Chrysler also is propping up Fiat. Like other automakers, the Italian company is struggling with falling sales as Europeans pull back on car buying. Last week, Ford reported that its second-quarter net income fell 57 percent, largely because of a loss in Europe.
Chrysler's revenue rose a healthy 23 percent to $16.8 billion in the second quarter. It also paid less in interest last quarter than a year earlier, saving $50 million with the refinancing of its government loans.
The company's U.S. sales rose 24 percent in the quarter to 436,000, its best sales quarter since it left bankruptcy protection. Its share of the U.S. market went from 10.1 percent last year to 11.5 percent. In Canada, sales rose 7 percent in the first half of the year to just over 130,000.

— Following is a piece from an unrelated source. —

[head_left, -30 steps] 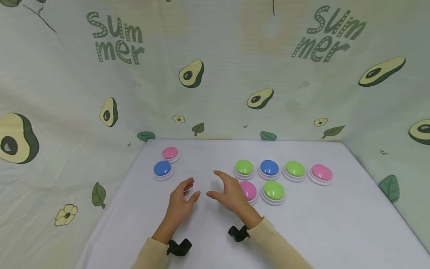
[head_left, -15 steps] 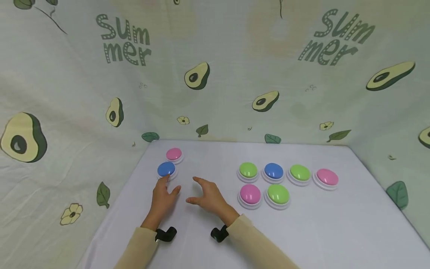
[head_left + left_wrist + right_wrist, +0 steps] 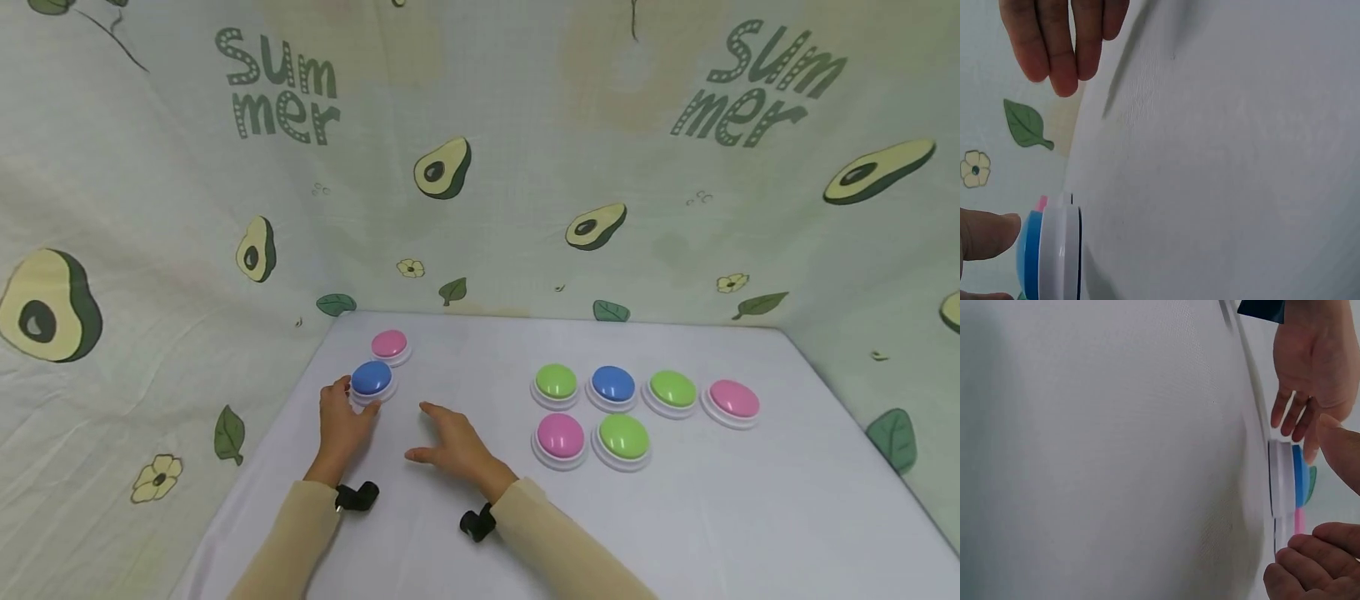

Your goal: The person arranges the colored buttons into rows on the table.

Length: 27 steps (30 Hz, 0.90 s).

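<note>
At the left of the white table, a blue push button (image 3: 371, 377) on a round white base sits just in front of a pink push button (image 3: 389, 343). My left hand (image 3: 340, 432) reaches around the blue one, fingers at its left side and thumb by its front right edge. In the left wrist view that thumb (image 3: 991, 232) is close beside the blue dome, with a narrow gap showing. My right hand (image 3: 459, 446) hovers to the right of these buttons, thumb and fingers spread apart, holding nothing. Its fingers (image 3: 1063, 56) also enter the left wrist view from the top.
To the right stand several more buttons: a row of green (image 3: 556, 382), blue (image 3: 613, 384), green (image 3: 672, 389) and pink (image 3: 734, 399). In front of them are a pink (image 3: 560, 436) and a green (image 3: 625, 437). Avocado-print cloth (image 3: 510, 167) hangs behind the table.
Both hands have moved left across the table. My left hand has come from the middle to the blue button at the left. The buttons stay in place; the head view has shifted slightly.
</note>
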Motion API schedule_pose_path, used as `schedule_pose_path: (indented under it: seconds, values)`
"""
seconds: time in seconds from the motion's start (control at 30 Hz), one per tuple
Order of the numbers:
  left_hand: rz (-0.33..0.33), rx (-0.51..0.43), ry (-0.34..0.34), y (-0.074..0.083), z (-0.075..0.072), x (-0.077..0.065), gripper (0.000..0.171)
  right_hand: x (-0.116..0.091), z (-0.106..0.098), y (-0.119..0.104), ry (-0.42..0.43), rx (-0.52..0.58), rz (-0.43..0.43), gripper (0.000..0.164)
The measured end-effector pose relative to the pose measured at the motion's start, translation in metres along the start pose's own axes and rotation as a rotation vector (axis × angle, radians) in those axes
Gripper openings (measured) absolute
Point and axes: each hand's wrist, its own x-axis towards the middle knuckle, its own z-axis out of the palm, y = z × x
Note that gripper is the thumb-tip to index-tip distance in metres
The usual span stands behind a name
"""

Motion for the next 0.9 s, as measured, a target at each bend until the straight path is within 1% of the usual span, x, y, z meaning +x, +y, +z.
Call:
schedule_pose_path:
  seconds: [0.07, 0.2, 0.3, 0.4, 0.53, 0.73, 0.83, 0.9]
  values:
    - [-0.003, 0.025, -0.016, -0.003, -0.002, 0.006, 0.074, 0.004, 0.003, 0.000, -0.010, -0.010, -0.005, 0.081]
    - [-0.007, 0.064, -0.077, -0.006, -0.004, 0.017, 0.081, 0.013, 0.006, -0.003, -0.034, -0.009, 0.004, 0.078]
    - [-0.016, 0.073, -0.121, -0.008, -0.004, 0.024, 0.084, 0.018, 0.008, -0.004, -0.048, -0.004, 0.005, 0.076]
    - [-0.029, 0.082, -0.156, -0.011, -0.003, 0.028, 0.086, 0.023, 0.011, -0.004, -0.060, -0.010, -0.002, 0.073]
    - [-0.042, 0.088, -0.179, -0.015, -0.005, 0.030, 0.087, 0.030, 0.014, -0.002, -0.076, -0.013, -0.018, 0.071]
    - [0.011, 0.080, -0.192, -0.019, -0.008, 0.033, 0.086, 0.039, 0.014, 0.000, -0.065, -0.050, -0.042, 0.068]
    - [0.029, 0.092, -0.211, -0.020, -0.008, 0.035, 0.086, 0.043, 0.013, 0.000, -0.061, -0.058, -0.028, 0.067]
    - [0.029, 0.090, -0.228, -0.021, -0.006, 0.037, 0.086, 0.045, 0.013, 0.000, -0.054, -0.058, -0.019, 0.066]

There may be some trouble ahead, though. Chrysler, which made $909 million in the first half of the year, is predicting that it will make less than $600 million in the second half as the global and U.S. economies continue to slow. Also, the company's second-quarter profit was almost 8 percent lower than the first quarter.
Chrysler is giving a conservative full-year profit outlook because it has big manufacturing and advertising costs from launching the new Dodge Dart compact car and a revamped Ram pickup truck, Phillippi said. But CEO Sergio Marchionne also is being cautious because of a slowing U.S. economy, he said.

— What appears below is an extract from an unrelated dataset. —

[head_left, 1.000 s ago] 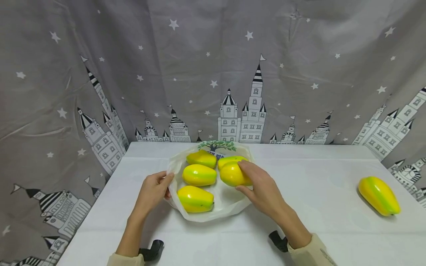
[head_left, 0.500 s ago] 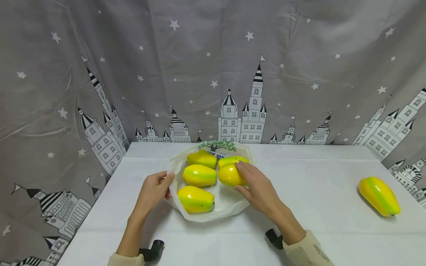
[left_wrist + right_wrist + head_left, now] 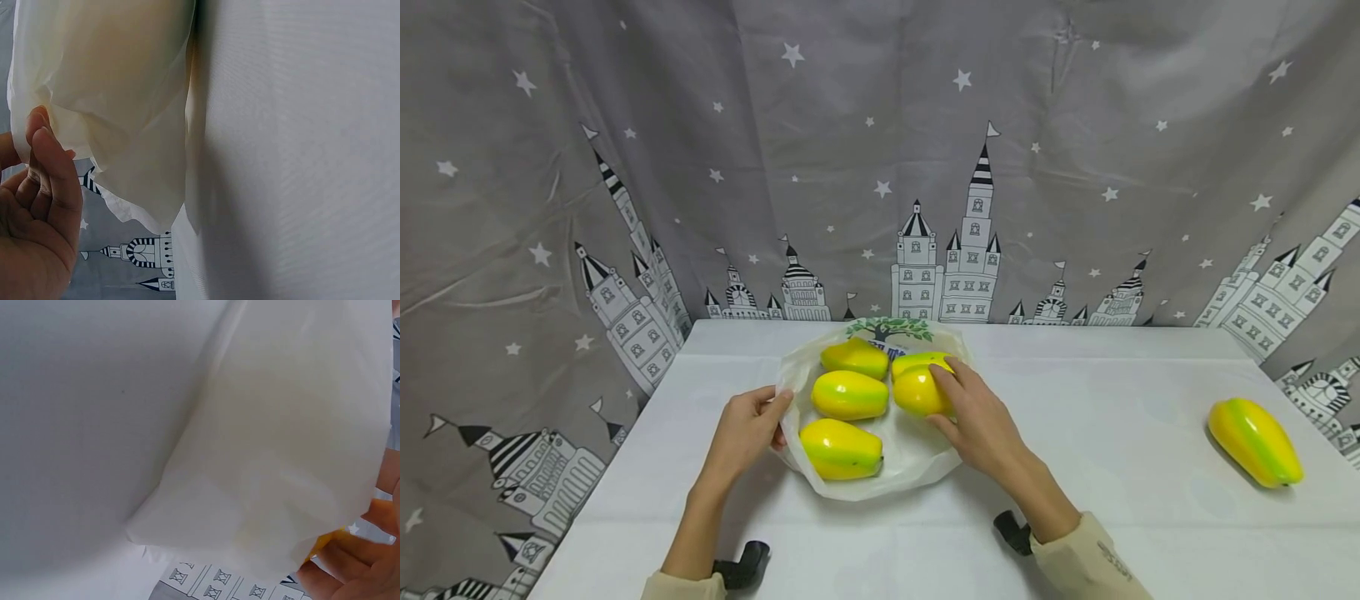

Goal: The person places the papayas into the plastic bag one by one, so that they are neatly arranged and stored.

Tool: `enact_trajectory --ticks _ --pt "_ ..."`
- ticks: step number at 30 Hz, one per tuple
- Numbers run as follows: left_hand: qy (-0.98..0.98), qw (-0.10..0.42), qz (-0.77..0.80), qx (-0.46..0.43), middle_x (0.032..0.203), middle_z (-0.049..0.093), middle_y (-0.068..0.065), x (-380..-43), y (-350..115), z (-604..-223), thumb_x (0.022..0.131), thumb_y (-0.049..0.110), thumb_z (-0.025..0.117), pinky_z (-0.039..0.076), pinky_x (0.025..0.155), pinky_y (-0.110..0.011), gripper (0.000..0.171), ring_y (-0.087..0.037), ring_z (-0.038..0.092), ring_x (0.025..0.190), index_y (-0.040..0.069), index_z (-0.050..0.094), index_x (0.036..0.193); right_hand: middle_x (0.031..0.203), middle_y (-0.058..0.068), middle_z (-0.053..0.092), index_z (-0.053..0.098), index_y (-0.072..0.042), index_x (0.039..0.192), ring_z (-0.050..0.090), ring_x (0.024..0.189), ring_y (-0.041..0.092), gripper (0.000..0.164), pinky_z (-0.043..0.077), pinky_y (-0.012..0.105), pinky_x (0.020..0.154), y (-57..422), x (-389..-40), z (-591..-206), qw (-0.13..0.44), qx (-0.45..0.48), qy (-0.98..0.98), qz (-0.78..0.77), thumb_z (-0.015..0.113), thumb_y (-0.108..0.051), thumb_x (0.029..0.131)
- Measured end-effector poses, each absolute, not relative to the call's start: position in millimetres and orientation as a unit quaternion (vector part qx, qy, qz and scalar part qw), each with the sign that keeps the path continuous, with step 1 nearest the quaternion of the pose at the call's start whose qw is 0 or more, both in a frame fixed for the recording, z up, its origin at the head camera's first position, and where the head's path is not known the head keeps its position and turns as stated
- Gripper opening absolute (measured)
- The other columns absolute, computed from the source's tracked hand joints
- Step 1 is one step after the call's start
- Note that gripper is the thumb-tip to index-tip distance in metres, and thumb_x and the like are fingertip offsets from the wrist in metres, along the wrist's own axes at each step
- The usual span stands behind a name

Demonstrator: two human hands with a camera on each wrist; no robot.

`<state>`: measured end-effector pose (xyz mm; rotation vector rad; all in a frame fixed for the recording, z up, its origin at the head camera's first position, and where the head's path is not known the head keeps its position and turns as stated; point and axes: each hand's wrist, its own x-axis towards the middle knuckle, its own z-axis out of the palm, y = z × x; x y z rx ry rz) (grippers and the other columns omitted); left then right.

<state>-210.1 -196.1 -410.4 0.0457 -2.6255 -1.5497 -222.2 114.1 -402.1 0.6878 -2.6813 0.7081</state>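
Observation:
A white plastic bag with a printed green tree lies wide open on the table, several yellow-green papayas inside. Its left rim is pinched between the thumb and fingers of my left hand; the left wrist view shows those fingers on the thin plastic. My right hand reaches over the bag's right side and grips a papaya, which overlaps another papaya behind it. Three more papayas, the middle one among them, line the left half. In the right wrist view, the bag wall hides most of the held fruit.
One more papaya lies on the white tablecloth far to the right. A grey curtain printed with castles and stars hangs behind the table. Black wrist mounts sit at both sleeves.
My right hand has shifted slightly left, bringing its papaya further over the bag's inside. The left hand, the bag and the other papayas look unmoved.

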Motion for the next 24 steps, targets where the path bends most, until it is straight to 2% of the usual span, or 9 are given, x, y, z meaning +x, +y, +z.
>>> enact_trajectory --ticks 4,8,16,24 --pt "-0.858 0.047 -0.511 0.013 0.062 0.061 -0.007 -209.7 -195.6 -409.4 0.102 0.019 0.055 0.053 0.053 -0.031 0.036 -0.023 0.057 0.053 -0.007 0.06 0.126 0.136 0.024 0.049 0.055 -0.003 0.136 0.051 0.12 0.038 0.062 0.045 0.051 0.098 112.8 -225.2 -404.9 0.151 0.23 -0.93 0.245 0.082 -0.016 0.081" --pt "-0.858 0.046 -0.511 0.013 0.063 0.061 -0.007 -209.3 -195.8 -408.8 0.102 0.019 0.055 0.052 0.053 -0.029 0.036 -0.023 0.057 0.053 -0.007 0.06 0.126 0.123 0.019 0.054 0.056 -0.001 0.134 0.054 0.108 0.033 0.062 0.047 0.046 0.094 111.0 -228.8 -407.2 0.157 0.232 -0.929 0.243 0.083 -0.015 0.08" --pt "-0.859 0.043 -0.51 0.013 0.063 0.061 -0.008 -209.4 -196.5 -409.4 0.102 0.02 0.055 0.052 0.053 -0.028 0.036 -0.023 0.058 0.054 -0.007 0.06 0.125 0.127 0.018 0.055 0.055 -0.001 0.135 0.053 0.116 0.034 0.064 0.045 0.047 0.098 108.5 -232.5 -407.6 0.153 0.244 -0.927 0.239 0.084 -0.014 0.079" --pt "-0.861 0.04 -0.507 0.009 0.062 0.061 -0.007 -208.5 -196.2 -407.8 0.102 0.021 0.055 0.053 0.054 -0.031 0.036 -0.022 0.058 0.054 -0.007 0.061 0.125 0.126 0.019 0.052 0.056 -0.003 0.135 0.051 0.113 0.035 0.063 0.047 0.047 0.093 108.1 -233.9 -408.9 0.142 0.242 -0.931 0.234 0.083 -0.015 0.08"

"Sergio's view is under-promise and over-deliver," Phillippi said.
The U.S. economy grew at an annual rate of just 1.5 percent from April through June. That means there's not enough growth to cut into the nation's high unemployment rate of 8.2 percent. Few expect economic growth to accelerate in the second half of the year as Europe's financial woes and a U.S. budget crisis restrain businesses and consumers.
Still, many auto analysts say that sales should remain strong through the year due to pent-up demand. The average age of a vehicle in the U.S. is nearly 11 years, and people simply must replace worn-out cars and trucks.
Chrysler should benefit from increased sales of the new Dart and the Ram in the second half of the year, Phillippi said. The Dart, in particular, gives the company a strong entry in the compact car segment, where it hasn't had a competitive product for almost two decades.